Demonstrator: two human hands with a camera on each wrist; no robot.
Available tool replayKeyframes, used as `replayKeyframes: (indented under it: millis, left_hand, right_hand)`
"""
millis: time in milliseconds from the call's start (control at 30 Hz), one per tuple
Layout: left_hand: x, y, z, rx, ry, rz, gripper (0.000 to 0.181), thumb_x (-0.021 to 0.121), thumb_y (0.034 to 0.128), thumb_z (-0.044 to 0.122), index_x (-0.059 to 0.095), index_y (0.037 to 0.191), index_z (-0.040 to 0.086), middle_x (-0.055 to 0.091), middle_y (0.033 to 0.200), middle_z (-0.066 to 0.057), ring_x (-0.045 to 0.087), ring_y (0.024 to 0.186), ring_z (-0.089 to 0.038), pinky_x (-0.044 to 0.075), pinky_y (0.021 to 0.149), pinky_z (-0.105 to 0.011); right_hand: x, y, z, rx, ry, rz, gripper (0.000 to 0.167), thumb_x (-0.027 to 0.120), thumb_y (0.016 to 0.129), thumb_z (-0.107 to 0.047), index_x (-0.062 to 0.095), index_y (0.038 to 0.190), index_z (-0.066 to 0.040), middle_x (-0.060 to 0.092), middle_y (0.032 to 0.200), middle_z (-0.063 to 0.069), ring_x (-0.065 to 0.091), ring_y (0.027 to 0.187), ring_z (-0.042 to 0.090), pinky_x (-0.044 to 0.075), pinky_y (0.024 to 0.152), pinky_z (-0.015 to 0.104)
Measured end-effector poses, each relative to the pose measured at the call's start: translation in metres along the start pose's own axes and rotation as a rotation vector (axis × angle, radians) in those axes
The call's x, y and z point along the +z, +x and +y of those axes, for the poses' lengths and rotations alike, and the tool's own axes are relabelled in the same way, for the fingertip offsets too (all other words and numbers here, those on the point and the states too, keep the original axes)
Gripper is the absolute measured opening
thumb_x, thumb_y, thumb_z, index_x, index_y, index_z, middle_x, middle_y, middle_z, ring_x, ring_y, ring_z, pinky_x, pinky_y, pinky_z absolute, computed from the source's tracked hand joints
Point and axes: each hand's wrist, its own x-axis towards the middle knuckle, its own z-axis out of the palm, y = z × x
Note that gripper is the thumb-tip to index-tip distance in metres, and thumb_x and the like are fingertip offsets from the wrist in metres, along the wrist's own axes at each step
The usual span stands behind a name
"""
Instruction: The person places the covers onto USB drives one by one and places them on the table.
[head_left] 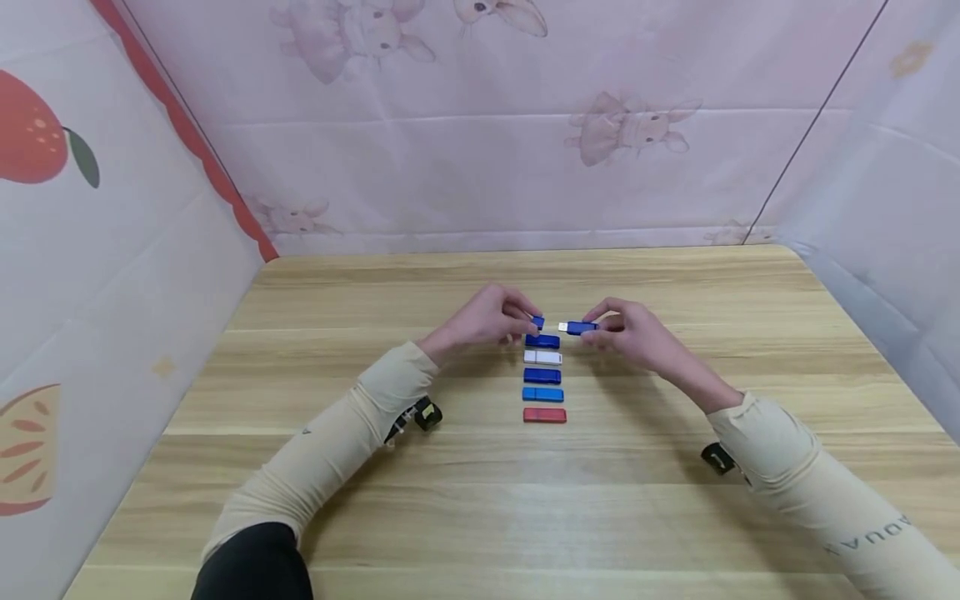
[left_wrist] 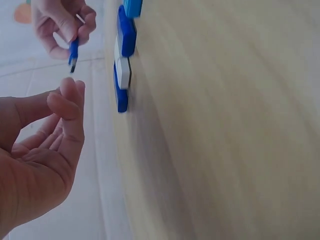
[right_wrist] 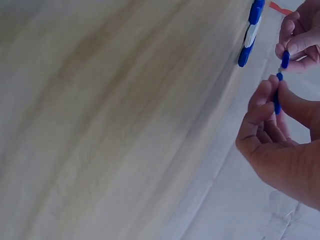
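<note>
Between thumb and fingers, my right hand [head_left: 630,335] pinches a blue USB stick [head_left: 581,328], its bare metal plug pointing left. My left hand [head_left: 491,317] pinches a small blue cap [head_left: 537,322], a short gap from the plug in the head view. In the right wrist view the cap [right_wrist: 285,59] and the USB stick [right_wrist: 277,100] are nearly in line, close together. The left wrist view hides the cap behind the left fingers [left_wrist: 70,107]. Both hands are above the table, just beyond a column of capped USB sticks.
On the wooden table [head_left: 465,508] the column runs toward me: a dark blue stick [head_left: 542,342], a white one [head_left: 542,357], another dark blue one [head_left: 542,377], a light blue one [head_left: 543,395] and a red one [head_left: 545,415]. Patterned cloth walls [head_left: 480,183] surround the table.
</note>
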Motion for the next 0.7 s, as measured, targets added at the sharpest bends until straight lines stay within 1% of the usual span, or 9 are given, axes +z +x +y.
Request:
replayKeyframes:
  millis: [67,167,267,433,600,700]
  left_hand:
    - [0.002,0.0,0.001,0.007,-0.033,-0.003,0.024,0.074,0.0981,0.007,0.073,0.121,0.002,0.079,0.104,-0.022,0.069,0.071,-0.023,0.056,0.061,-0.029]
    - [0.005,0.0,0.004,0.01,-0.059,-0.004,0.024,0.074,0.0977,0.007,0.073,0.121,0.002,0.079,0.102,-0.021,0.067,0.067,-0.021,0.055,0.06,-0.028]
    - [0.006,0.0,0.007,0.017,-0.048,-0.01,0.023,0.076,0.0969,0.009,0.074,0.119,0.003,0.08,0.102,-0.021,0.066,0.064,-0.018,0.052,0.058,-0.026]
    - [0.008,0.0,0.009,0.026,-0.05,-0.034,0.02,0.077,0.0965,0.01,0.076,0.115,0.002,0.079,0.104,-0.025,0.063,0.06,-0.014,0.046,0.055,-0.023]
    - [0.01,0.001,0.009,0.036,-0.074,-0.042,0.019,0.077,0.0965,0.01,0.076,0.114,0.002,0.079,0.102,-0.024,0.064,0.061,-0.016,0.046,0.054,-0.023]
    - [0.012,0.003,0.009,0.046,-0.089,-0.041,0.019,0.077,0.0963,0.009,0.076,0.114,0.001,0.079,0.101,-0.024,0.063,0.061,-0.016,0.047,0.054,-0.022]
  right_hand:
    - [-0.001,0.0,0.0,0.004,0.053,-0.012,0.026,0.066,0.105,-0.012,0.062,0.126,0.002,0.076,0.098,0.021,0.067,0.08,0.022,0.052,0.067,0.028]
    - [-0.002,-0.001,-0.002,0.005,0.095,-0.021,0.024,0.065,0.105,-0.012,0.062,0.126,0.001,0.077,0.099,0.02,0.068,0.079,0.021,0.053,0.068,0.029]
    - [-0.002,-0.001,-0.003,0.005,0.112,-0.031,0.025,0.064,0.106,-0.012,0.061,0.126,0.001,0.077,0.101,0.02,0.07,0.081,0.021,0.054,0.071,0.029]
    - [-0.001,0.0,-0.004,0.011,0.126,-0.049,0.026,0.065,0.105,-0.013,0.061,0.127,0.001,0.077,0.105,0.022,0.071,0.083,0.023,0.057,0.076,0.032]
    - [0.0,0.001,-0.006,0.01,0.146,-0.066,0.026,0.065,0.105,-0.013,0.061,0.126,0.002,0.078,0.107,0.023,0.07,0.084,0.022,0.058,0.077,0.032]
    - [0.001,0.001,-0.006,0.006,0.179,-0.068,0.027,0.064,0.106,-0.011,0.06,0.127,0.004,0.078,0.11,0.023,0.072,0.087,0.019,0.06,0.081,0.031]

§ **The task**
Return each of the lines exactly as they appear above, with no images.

§ **Task answer**
Demonstrator: two human hands with a camera on each wrist; no robot.
Available tool replayKeyframes, used as `replayKeyframes: (indented under it: millis, left_hand, right_hand)`
"""
millis: time in milliseconds from the call's start (control at 30 Hz), one per tuple
Layout: left_hand: x, y, z, rx, ry, rz, gripper (0.000 to 0.181), thumb_x (-0.021 to 0.121), thumb_y (0.034 to 0.128), thumb_z (-0.044 to 0.122), index_x (-0.059 to 0.095), index_y (0.037 to 0.191), index_z (-0.040 to 0.086), middle_x (-0.055 to 0.091), middle_y (0.033 to 0.200), middle_z (-0.066 to 0.057), ring_x (-0.045 to 0.087), ring_y (0.024 to 0.186), ring_z (-0.089 to 0.038), pinky_x (-0.044 to 0.075), pinky_y (0.021 to 0.149), pinky_z (-0.105 to 0.011); right_hand: x, y, z, rx, ry, rz, gripper (0.000 to 0.167), thumb_x (-0.027 to 0.120), thumb_y (0.016 to 0.129), thumb_z (-0.107 to 0.047), index_x (-0.062 to 0.095), index_y (0.038 to 0.190), index_z (-0.066 to 0.040), middle_x (-0.060 to 0.092), middle_y (0.032 to 0.200), middle_z (-0.063 to 0.069), ring_x (-0.065 to 0.091), ring_y (0.027 to 0.187), ring_z (-0.042 to 0.090), pinky_x (-0.044 to 0.075), pinky_y (0.024 to 0.152), pinky_z (-0.015 to 0.104)
Measured end-effector poses, each relative to the pose measured at the call's start: translation in metres along the start pose's own axes and rotation as a rotation vector (axis × angle, radians) in those axes
The call's x, y and z point along the +z, +x and +y of those axes, for the poses' lengths and rotations alike, and the tool's own axes are relabelled in the same way, for the fingertip offsets too (all other words and numbers here, those on the point and the states too, keep the original axes)
Gripper is the absolute measured opening
thumb_x, thumb_y, thumb_z, index_x, index_y, index_z, middle_x, middle_y, middle_z, ring_x, ring_y, ring_z, pinky_x, pinky_y, pinky_z absolute, computed from the source's tracked hand joints
Point and axes: each hand's wrist, its own x-axis towards the middle knuckle, its own z-axis out of the palm, y = z × x
Note that gripper is the thumb-tip to index-tip distance in metres, and thumb_x and the like are fingertip offsets from the wrist in metres, along the wrist's own axes at each step
The usual span stands behind a name
"""
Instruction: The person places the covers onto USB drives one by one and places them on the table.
[head_left] 
[left_wrist] 
[right_wrist] 
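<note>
Between thumb and fingers, my right hand [head_left: 630,335] pinches a blue USB stick [head_left: 581,328], its bare metal plug pointing left. My left hand [head_left: 491,317] pinches a small blue cap [head_left: 537,322], a short gap from the plug in the head view. In the right wrist view the cap [right_wrist: 285,59] and the USB stick [right_wrist: 277,100] are nearly in line, close together. The left wrist view hides the cap behind the left fingers [left_wrist: 70,107]. Both hands are above the table, just beyond a column of capped USB sticks.
On the wooden table [head_left: 465,508] the column runs toward me: a dark blue stick [head_left: 542,342], a white one [head_left: 542,357], another dark blue one [head_left: 542,377], a light blue one [head_left: 543,395] and a red one [head_left: 545,415]. Patterned cloth walls [head_left: 480,183] surround the table.
</note>
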Motion for the next 0.7 s, as measured, targets added at the sharpest bends until straight lines stay within 1% of the usual span, or 9 are given, axes +z +x +y.
Request:
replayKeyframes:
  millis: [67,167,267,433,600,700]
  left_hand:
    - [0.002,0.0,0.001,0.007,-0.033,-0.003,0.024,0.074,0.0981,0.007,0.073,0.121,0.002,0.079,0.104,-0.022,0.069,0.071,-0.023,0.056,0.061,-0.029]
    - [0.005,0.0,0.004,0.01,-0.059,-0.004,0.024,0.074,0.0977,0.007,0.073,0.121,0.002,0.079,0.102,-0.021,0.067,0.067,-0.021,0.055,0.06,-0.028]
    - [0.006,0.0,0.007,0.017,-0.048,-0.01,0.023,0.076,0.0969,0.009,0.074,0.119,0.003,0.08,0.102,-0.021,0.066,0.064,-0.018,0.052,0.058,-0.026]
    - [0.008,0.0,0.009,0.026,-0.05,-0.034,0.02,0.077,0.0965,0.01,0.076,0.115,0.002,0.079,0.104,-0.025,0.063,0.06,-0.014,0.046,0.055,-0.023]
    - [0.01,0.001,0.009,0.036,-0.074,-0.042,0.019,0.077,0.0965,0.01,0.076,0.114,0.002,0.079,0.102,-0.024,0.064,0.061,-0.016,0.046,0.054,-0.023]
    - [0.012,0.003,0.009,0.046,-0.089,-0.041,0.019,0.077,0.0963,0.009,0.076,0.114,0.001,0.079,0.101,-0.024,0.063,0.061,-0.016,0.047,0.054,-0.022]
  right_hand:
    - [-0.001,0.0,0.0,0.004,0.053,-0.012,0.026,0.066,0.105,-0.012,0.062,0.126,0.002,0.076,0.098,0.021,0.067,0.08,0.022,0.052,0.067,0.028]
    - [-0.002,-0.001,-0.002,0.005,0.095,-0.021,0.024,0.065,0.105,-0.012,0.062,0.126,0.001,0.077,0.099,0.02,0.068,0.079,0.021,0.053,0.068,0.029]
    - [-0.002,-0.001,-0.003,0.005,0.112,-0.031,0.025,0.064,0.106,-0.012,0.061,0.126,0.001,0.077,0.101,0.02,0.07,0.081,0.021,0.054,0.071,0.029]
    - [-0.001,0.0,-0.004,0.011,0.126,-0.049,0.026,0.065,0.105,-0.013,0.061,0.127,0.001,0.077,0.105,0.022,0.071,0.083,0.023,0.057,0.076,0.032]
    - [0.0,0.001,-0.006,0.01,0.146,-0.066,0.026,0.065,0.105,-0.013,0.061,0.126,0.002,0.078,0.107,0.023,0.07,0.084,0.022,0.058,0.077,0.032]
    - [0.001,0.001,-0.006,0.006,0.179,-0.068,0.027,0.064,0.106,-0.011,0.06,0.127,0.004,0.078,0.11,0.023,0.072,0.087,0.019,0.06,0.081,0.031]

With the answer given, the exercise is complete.